## TASK GOAL
Write out exactly the lines of the entries below from the one holding "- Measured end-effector" to the one holding "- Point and", inclusive, and leave out all other lines.

[Data records]
-----

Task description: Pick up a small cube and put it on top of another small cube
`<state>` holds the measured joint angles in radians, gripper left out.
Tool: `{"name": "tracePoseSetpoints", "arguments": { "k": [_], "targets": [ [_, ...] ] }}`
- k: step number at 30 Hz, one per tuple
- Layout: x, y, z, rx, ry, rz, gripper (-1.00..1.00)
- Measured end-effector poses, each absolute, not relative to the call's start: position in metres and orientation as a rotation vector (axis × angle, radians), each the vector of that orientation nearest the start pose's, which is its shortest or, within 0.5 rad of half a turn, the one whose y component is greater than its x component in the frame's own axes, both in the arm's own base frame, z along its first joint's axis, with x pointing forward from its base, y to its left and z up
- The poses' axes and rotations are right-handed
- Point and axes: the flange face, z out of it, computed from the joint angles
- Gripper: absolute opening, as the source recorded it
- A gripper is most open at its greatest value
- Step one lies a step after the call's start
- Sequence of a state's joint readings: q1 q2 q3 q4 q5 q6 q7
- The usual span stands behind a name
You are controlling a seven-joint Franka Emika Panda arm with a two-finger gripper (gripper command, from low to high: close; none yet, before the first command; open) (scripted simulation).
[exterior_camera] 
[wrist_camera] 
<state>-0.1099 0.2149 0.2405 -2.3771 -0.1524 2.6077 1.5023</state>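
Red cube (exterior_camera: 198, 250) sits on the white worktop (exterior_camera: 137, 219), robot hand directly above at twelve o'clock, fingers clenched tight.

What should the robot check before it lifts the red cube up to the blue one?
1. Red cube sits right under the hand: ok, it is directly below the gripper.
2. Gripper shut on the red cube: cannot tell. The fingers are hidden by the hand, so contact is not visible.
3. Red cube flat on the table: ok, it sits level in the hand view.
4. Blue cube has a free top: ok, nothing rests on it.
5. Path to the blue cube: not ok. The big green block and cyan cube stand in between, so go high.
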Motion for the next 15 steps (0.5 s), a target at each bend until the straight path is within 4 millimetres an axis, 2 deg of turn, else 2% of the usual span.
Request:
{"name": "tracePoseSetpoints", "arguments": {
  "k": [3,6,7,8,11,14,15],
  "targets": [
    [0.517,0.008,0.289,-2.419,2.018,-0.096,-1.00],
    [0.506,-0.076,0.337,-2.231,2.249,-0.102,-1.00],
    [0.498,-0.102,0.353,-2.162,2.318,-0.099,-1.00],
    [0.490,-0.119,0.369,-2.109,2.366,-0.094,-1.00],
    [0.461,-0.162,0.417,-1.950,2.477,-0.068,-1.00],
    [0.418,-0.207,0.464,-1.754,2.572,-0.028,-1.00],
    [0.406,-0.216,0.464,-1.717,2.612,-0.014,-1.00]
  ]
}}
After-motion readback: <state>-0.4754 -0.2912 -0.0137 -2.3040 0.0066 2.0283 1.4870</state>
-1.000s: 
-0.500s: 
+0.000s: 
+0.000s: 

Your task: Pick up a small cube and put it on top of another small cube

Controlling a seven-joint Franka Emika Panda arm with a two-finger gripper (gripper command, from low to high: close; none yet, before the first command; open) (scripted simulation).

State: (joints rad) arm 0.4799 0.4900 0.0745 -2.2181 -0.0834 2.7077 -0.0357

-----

## OUTPUT FOR THIS EXERCISE
- Measured end-effector poses, each absolute, not relative to the call's start: position in metres and orientation as a rotation vector (axis × angle, radians), each the vector of that orientation nearest the start pose's, which is its shortest or, within 0.5 rad of half a turn, the one whose y component is greater than its x component in the frame's own axes, both in the arm's own base frame, z along its first joint's axis, with x pointing forward from its base, y to its left and z up
- The poses' axes and rotations are right-handed
- Point and axes: the flange face, z out of it, computed from the joint angles

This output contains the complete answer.